EXERCISE: Leaving out every line before the one with "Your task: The", write out the rest of the records below exactly.

━━ SUPPLIED DATA

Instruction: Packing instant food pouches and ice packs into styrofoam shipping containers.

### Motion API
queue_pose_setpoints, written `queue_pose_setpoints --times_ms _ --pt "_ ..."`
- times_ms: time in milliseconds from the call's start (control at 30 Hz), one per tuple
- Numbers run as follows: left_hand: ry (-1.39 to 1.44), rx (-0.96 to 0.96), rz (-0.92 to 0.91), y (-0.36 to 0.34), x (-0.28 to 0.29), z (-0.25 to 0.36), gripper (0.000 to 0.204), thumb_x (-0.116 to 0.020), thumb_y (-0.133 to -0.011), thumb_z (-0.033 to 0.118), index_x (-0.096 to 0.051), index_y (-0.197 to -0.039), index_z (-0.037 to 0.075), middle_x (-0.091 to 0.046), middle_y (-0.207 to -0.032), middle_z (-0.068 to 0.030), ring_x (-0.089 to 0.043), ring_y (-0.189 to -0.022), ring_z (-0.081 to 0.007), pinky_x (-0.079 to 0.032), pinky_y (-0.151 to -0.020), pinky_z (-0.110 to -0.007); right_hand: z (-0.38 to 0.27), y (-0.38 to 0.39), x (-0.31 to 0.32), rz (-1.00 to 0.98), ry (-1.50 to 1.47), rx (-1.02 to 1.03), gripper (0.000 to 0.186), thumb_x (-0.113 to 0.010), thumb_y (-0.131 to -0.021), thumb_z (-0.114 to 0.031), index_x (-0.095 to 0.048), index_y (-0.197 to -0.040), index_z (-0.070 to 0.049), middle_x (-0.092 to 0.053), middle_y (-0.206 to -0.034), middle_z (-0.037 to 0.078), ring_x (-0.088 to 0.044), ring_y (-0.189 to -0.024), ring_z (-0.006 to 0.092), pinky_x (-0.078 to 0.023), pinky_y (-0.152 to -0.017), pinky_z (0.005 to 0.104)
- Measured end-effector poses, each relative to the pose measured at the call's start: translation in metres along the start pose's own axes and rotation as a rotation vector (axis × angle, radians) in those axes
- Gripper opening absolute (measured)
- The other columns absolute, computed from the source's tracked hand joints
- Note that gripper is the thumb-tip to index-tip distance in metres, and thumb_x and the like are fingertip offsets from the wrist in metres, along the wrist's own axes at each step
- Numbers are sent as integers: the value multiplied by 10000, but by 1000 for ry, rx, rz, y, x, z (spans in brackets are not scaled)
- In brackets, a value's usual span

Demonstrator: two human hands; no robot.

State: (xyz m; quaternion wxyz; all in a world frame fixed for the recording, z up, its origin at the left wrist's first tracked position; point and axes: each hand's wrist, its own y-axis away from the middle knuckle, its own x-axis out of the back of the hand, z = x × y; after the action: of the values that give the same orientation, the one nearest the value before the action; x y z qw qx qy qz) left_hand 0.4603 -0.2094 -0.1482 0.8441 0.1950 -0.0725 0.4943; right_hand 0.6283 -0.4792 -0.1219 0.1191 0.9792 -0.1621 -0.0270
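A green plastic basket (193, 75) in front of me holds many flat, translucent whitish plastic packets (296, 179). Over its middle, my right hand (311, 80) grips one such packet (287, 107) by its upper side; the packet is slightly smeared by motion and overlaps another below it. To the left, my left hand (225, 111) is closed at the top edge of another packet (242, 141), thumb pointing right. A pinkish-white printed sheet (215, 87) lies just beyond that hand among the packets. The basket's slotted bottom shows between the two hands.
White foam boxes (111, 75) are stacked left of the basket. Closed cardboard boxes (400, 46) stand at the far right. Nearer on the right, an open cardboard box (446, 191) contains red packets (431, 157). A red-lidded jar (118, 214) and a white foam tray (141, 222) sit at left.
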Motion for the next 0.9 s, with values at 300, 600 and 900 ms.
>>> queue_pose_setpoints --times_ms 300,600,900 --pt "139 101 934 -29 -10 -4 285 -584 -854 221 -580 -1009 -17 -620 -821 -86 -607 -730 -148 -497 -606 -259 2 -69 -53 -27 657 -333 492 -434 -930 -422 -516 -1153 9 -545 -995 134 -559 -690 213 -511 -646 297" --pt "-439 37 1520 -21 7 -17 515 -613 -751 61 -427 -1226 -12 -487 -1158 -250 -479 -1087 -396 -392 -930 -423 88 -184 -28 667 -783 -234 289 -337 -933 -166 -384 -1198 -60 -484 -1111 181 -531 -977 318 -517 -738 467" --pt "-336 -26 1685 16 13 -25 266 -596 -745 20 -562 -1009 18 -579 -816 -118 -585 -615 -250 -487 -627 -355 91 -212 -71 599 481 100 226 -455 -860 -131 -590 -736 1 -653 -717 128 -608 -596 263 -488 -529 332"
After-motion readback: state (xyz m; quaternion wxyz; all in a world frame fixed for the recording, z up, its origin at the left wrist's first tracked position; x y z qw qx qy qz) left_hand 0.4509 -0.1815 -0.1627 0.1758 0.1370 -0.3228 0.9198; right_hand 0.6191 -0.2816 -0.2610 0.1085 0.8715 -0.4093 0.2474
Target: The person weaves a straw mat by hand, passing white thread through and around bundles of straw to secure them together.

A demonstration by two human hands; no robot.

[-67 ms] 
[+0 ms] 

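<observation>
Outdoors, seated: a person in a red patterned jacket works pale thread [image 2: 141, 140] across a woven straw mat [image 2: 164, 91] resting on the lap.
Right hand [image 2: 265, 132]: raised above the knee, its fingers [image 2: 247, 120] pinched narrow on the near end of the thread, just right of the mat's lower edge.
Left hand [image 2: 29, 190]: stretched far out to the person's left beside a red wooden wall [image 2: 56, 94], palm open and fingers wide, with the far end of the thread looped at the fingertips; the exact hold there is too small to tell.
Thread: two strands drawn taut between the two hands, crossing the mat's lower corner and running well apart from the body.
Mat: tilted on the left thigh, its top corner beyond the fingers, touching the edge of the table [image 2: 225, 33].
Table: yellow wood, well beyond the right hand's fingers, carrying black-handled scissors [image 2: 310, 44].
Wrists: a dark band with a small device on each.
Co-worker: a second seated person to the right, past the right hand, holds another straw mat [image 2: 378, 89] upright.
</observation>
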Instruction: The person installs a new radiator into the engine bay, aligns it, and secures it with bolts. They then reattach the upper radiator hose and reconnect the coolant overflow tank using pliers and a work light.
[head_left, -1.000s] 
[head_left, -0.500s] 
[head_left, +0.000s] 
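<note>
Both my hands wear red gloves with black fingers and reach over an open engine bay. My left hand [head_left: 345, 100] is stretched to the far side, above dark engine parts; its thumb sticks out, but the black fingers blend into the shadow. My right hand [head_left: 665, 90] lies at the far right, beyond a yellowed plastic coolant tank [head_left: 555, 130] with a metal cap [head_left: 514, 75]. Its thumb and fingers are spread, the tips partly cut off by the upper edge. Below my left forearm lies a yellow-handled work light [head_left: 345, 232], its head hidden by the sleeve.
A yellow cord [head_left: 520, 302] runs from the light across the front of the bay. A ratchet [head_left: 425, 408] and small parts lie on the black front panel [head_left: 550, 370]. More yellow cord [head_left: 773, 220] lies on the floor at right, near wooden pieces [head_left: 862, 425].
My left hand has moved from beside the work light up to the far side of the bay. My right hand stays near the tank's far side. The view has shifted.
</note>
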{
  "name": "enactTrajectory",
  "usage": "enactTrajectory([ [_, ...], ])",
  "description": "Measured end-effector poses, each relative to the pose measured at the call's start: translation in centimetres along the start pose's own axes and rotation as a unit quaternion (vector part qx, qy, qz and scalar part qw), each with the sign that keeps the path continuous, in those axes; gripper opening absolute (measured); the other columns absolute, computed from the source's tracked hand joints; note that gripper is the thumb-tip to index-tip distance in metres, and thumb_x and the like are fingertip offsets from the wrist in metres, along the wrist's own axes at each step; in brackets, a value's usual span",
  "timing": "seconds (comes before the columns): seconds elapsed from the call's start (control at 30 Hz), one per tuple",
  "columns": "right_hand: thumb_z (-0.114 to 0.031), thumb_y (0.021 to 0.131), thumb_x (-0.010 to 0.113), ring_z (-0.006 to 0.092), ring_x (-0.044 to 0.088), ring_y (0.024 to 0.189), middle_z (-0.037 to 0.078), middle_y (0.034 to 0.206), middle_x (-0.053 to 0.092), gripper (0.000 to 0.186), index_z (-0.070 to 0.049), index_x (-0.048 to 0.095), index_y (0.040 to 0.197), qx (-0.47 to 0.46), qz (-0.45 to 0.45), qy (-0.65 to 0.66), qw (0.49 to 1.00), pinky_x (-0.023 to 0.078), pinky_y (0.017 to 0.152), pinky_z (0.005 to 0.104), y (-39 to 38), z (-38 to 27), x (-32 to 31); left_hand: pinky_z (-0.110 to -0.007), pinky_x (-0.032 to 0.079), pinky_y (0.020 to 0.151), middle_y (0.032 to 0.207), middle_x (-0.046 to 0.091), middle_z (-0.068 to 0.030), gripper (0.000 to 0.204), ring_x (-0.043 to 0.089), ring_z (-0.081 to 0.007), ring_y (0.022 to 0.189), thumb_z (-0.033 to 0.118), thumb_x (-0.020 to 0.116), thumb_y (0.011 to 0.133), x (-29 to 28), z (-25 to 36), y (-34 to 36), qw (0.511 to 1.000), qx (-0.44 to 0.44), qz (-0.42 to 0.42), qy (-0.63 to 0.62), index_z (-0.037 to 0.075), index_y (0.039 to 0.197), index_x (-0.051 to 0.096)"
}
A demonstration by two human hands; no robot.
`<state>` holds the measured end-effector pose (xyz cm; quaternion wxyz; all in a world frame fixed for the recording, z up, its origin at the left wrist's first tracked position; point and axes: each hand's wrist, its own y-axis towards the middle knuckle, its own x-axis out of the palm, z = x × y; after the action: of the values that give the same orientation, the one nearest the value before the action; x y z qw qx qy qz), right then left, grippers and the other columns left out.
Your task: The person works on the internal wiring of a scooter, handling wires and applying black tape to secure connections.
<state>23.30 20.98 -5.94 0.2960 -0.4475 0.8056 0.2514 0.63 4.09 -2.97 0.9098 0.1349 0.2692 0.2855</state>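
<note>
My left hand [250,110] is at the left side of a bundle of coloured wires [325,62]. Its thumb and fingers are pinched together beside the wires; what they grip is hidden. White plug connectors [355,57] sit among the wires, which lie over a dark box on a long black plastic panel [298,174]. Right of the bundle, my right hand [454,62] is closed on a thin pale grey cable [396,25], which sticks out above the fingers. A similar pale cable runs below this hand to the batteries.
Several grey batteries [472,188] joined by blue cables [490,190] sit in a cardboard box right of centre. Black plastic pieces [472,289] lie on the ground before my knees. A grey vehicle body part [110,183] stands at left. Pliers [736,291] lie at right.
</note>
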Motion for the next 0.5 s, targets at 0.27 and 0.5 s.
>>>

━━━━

RESPONSE:
Your task: The person works on the internal wiring of a scooter, handling wires and applying black tape to secure connections.
<state>23.30 20.98 -5.94 0.2960 -0.4475 0.8056 0.2514 0.63 4.09 -2.97 0.9098 0.1349 0.2692 0.2855</state>
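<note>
My left hand [250,110] is at the left side of a bundle of coloured wires [325,62]. Its thumb and fingers are pinched together beside the wires; what they grip is hidden. White plug connectors [355,57] sit among the wires, which lie over a dark box on a long black plastic panel [298,174]. Right of the bundle, my right hand [454,62] is closed on a thin pale grey cable [396,25], which sticks out above the fingers. A similar pale cable runs below this hand to the batteries.
Several grey batteries [472,188] joined by blue cables [490,190] sit in a cardboard box right of centre. Black plastic pieces [472,289] lie on the ground before my knees. A grey vehicle body part [110,183] stands at left. Pliers [736,291] lie at right.
</note>
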Motion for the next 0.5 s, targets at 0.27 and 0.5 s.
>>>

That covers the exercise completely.